Idly I now examined a copy in the light of the studio lamp; despite the primitive conditions under which it was made, it was as fine a view as I’d ever done, with the soldiers, the cadaver, and the background each occupying a distinct plane, as crisp and rounded as the moment the lens projected their image onto the wet glass.
The others in the series were competently made, including a similar composition made low to the ground of a field of dead buffalo, the thick brown fur of the nearest two or three animals like dark cotton, so luxuriant that you wanted to stick your hand through the viewer into it. But none had the attraction of the dead hunter, whose post-mortem image had been seen by more people than he likely ever met in his life; with Dodge City already behind us that day I’d had no way of learning his name.
I replaced the view and started going through the boxes with the idea of throwing out all but my own views. Soon I’d be moving, out of the studio if not out of town entirely, and I might as well travel light. Even among the views I’d made there were precious few I cared to keep, and in the end I saved only the buffalo hunter and the dead buffalo; the rest I took outside to the alley for the ashman’s children, thoughtfully leaving an old Holmes viewer atop the views for their use as well. Then I mounted the stairs and crawled into my lonely bed.
Weary as I was from the day’s exertions I thought I’d fall quickly to sleep, as was usually the case, but the memory of that day outside Dodge, of Maggie’s endearing desire to be helpful and of her exaggerated grief at the realization that she wasn’t, got me thinking about her again, and I was a long time staring at the ceiling.
I spent most of the next day making plans for the liquidation of the studio, and going from photographer to photographer trying to interest a buyer. My spirits were reasonably high; the last few years had been lean ones anyway, and San Francisco’s considerable charms had exhausted themselves on me. The prospect of leaving almost pleased me, in fact, except for the galling fact that the leaving had been imposed by others.
Early in the afternoon I stepped out of one none-too-savory studio on Mission Street and strolled past women standing in doorways, revealing as much of themselves as the law and the winter temperatures would allow. I was importuned a dozen times as I walked up the street, with no intention whatsoever of partaking in the wares offered.
“Come on upstairs,” one fallen angel said at the corner of Twenty-First Street, “see what a real California Gal can do when she sets her mind to it.” She grinned, revealing a mouthful of yellow and gray stumps. Half a block farther another informed me that I hadn’t ever seen tits like hers, and her neighbor one door down wondered when I’d last enjoyed the company of two women at once. At Twenty-Second a short, round woman tugged at my sleeve, hissing urgently.

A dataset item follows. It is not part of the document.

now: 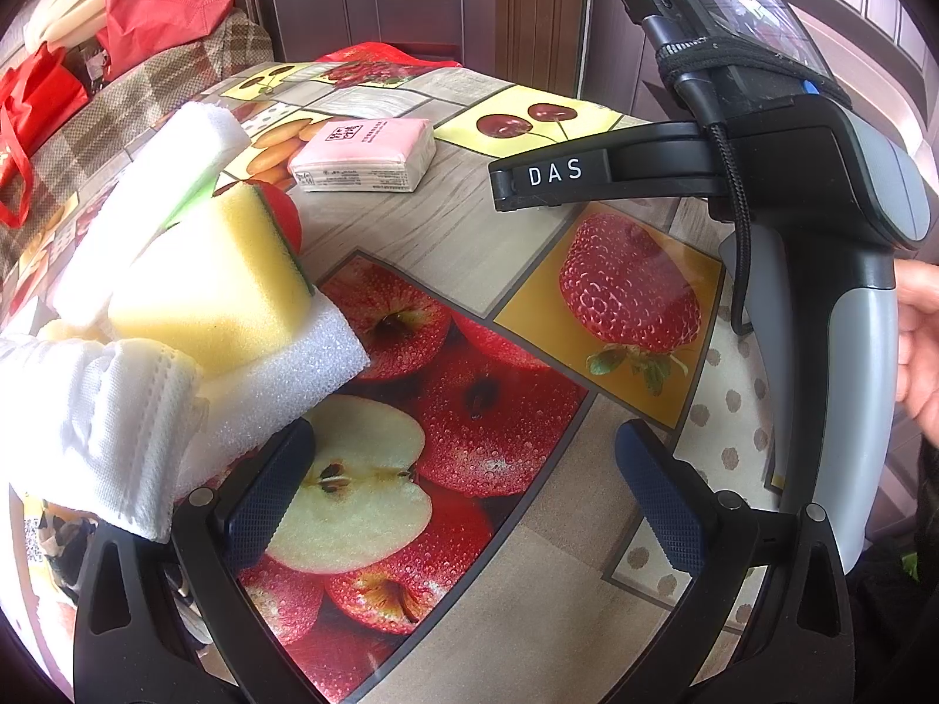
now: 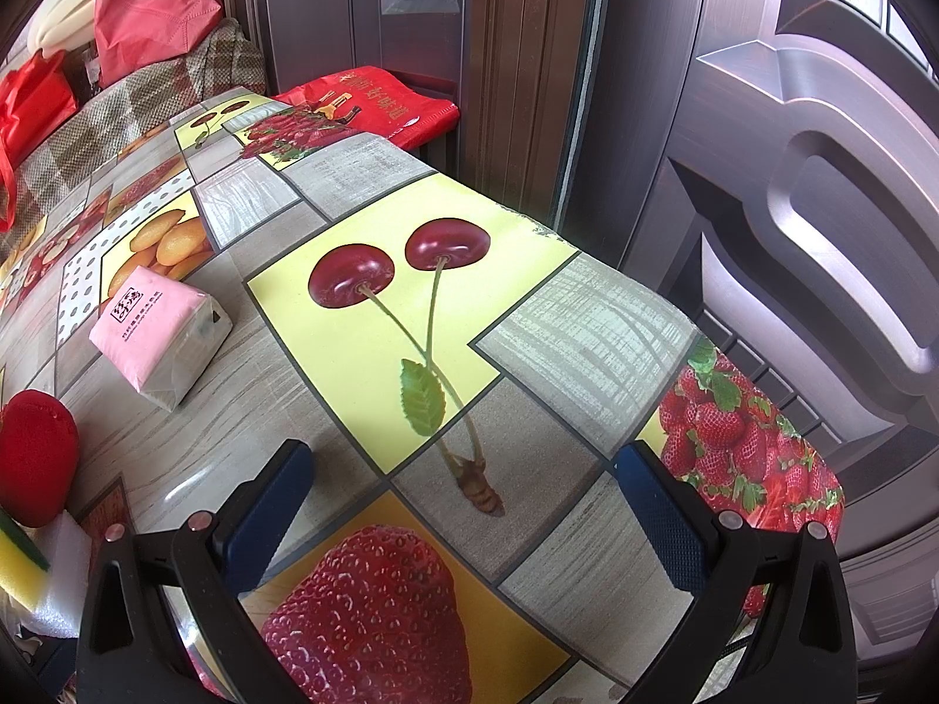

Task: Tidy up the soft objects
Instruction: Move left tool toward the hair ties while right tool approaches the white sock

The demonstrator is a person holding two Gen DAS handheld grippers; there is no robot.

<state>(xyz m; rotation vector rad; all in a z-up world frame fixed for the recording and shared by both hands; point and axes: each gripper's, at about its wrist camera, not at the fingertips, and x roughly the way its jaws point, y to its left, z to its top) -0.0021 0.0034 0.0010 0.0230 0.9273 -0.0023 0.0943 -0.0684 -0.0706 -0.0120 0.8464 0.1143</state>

“How’d you like to slide your prick into the very same pussy as Booth and Lincoln both did?”
That one stopped me in my tracks. “You pleasured Lincoln and Booth?”
She slipped her arm into the crook of mine with a serenely proprietary smile. At close range she appeared old enough to have serviced the Continental Congress, with dyed black hair showing snowy at the roots and a wizened face that hinted at a beauty whose loss had apparently robbed her of her reason. “All the Booths. Especially Junius Brutus, he would have made me his bride. General Lee, President Davis, U.S. Grant, too. President Cleveland himself could give you a testimonial on my behalf. He likes to work his way up the backstairs with a little spittle.” To illustrate, she spat into her left hand and rubbed it into the palm of her right. “That young bride of his can’t hardly walk a straight line since they wed. Now he’s out of office it’s buggery morning, noon, and nighttime, poor thing.”
I closed my eyes and tried to picture a rainbow, or a moonrise over the Adirondacks. “Sounds like you get around a little bit.”
She nodded, her paint-slathered face assuming a contemplative pout. “I’m very much in demand.” She smiled, sweetly, and curtsied, her hand still on my arm. “I used to be Laura Keene, the tragedienne.”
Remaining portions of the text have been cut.